● **What you have to do**
Where does the string "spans" appear in the records? Copy each line that holds it.
====== Recorded information
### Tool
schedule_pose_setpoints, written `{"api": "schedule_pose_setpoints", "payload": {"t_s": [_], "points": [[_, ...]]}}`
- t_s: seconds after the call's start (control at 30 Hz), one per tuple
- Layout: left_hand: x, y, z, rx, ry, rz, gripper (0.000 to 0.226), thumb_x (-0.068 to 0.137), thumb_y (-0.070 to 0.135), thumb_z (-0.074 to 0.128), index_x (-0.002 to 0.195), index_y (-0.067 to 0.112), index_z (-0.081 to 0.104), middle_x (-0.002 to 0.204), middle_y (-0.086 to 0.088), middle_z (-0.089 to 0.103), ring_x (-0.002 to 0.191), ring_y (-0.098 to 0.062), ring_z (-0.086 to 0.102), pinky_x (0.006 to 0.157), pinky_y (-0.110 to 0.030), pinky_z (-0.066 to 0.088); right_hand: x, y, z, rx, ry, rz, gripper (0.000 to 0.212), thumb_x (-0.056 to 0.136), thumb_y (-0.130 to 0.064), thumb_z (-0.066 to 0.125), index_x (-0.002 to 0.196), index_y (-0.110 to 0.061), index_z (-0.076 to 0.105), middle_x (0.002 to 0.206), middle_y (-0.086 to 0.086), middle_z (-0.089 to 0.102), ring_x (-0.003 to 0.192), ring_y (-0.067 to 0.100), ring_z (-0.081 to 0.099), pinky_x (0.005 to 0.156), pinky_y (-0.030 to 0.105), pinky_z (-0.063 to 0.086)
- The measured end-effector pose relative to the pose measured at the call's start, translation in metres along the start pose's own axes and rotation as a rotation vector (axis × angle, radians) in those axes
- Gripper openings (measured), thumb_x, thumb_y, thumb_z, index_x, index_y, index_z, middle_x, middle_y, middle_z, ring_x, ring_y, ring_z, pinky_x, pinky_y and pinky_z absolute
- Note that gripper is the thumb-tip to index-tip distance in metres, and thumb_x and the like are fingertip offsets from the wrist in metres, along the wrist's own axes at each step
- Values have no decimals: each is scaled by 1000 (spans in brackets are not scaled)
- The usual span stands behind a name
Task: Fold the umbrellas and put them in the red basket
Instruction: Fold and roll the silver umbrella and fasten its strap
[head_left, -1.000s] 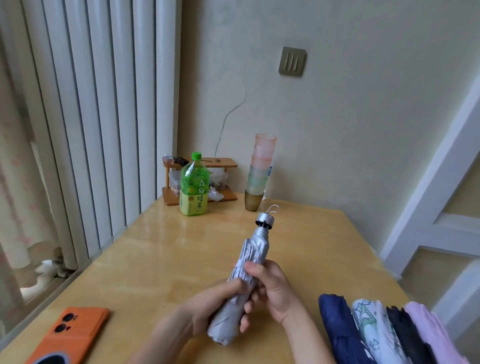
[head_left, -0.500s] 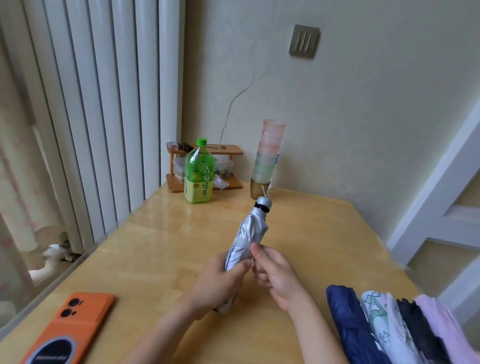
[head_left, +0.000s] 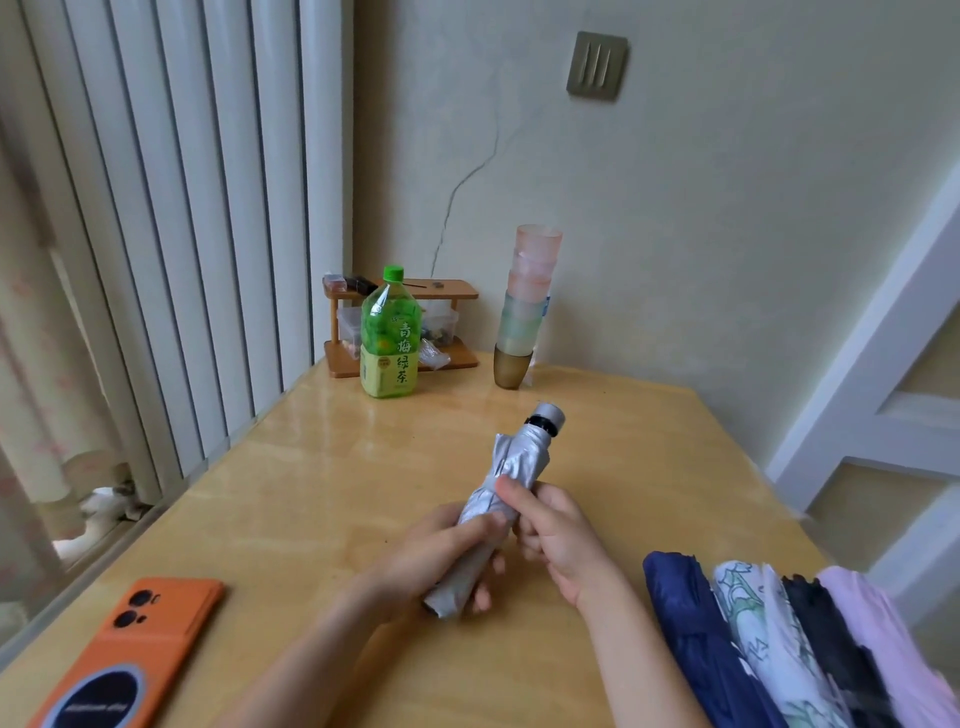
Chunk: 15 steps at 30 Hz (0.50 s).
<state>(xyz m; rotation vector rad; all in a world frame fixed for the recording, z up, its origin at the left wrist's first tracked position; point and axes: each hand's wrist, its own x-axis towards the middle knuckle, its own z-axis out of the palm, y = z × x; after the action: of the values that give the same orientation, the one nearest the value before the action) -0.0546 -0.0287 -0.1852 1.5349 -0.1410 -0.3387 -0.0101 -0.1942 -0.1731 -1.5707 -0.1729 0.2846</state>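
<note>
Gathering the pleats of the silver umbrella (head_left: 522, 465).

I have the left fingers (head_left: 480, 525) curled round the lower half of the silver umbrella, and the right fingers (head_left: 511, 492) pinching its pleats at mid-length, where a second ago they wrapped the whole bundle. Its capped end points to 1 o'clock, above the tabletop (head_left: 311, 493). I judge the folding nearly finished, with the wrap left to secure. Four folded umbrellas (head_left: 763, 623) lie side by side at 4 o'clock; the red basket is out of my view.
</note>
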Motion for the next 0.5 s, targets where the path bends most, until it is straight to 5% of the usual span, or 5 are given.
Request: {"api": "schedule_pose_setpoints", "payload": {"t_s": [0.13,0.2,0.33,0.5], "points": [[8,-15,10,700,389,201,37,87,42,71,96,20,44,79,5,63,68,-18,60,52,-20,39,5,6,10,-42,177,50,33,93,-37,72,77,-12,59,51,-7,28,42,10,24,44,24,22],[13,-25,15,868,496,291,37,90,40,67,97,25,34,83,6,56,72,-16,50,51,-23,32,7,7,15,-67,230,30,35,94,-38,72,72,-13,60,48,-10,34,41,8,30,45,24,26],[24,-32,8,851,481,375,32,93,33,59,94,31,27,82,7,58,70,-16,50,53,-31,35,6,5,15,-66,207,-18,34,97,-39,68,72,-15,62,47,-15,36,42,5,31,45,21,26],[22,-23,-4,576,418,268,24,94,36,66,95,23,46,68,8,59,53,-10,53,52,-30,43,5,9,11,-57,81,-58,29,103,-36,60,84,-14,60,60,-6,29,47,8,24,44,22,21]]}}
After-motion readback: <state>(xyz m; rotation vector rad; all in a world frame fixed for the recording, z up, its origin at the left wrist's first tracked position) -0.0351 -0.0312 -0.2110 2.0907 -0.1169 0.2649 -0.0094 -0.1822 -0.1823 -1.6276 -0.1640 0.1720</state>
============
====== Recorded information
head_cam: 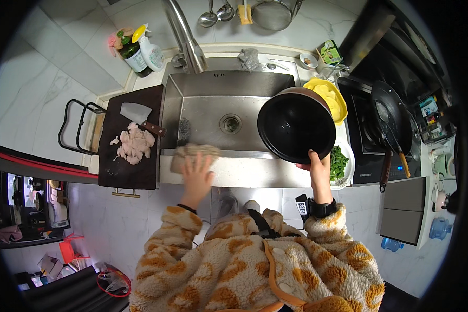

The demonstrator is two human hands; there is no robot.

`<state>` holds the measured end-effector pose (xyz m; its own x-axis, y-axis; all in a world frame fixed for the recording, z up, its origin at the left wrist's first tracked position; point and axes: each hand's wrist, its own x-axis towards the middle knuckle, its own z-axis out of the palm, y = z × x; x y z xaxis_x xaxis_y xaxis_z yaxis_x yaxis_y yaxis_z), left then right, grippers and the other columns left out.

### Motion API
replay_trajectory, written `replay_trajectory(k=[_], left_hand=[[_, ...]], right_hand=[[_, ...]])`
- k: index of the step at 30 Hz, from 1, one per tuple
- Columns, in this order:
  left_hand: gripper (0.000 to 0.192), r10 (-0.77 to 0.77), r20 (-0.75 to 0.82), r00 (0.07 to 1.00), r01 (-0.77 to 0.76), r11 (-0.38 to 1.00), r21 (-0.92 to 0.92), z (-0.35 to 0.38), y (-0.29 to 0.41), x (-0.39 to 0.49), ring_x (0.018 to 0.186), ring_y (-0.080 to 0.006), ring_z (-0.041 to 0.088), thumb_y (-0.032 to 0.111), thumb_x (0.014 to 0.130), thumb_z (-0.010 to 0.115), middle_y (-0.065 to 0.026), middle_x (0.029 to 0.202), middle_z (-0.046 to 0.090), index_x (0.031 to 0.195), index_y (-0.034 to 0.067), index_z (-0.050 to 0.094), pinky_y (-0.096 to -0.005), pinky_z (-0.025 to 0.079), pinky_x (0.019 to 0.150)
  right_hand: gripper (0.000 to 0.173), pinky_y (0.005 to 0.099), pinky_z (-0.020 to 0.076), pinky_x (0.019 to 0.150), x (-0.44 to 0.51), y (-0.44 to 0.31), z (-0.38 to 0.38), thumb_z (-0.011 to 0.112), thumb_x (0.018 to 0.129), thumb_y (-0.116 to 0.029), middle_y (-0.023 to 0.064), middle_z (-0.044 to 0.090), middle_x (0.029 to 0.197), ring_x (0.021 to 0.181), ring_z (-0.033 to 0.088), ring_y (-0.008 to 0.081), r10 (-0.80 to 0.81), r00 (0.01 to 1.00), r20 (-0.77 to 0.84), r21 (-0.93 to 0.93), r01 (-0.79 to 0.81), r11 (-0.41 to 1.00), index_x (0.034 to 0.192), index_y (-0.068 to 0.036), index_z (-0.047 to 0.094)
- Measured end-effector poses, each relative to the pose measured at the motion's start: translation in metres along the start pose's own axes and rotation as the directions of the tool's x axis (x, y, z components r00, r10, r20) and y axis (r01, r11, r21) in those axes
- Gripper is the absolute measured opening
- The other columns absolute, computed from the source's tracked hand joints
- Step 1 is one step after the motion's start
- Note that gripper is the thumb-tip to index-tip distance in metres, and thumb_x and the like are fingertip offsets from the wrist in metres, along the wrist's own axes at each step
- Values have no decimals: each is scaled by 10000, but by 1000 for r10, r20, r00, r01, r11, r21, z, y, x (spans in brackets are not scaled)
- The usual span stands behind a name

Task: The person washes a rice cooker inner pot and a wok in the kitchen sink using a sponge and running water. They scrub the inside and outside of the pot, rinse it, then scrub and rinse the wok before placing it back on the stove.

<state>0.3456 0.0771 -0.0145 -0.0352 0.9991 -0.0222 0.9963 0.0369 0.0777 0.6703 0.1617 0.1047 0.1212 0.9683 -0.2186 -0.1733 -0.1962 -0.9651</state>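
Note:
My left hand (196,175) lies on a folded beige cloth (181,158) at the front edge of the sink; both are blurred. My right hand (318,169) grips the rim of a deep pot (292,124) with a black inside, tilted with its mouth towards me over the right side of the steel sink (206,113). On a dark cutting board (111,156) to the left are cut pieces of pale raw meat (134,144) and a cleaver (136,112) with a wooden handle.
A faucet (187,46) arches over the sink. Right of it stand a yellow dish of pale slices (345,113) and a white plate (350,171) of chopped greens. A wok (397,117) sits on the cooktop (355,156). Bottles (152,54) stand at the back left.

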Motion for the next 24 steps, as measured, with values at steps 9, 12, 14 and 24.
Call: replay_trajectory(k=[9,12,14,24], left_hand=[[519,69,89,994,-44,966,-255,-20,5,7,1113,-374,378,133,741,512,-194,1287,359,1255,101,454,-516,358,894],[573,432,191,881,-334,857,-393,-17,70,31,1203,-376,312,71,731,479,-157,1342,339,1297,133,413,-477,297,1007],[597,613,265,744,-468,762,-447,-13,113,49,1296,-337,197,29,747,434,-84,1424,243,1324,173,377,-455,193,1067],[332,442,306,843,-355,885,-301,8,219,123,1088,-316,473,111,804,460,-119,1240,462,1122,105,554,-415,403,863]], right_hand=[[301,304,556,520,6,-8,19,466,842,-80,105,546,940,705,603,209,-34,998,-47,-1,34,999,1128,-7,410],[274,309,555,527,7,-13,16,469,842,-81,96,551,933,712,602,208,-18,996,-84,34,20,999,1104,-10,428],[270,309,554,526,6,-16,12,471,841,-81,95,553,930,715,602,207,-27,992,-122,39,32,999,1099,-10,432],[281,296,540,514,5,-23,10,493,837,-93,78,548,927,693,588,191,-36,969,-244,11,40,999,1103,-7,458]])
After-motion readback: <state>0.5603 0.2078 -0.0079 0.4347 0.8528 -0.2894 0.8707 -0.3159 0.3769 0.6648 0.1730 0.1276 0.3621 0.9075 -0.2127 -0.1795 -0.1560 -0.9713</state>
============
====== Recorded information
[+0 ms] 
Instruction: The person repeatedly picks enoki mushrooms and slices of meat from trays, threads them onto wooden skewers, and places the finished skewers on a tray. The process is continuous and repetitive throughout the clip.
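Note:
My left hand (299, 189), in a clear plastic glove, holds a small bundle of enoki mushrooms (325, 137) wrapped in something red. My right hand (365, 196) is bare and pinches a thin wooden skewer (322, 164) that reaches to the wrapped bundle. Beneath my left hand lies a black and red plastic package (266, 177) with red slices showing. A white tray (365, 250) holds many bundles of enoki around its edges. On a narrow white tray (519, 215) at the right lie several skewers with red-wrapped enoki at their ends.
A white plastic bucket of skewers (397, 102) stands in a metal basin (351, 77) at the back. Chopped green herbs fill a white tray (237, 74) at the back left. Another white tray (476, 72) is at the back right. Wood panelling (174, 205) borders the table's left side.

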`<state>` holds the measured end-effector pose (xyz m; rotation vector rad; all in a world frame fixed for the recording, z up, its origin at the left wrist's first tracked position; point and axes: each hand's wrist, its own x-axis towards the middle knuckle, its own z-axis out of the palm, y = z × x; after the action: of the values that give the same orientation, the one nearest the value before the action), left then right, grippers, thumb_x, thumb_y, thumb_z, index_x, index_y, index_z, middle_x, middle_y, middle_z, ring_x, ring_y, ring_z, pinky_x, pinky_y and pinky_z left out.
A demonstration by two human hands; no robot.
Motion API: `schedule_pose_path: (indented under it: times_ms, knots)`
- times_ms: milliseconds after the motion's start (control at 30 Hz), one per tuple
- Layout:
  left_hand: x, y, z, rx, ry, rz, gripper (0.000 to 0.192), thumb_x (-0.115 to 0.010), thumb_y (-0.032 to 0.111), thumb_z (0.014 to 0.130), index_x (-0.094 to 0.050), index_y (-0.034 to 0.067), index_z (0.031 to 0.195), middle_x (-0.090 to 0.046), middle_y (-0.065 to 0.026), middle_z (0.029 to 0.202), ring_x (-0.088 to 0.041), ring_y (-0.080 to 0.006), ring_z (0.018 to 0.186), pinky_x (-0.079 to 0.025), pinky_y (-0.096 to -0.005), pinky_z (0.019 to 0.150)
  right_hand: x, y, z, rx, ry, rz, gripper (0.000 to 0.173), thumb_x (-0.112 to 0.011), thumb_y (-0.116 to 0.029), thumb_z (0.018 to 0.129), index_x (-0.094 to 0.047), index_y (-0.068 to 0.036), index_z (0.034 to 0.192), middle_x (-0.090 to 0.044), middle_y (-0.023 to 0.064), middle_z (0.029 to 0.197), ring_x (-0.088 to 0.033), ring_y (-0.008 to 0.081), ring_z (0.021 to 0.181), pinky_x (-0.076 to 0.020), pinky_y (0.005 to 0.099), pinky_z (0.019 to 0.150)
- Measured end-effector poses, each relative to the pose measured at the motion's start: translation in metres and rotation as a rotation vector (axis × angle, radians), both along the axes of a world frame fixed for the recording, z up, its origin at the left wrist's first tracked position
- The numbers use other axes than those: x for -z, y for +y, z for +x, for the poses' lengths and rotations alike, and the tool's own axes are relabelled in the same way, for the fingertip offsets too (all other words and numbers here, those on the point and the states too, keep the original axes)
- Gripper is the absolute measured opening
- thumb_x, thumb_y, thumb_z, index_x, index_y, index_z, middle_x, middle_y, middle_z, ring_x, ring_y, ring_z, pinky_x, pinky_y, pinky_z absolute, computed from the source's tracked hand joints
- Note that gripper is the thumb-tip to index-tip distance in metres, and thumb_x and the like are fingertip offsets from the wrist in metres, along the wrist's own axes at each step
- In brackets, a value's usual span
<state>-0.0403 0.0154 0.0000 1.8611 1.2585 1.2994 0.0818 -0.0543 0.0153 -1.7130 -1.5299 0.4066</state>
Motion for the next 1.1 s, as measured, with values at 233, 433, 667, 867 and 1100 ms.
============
● **Reply**
- Values have no decimals: each is scaled by 1000 (spans in brackets are not scaled)
- Values have no decimals: each is scaled by 10000, but by 1000 for r10, r20, r00, r01, r11, r21, z, y, x (spans in brackets are not scaled)

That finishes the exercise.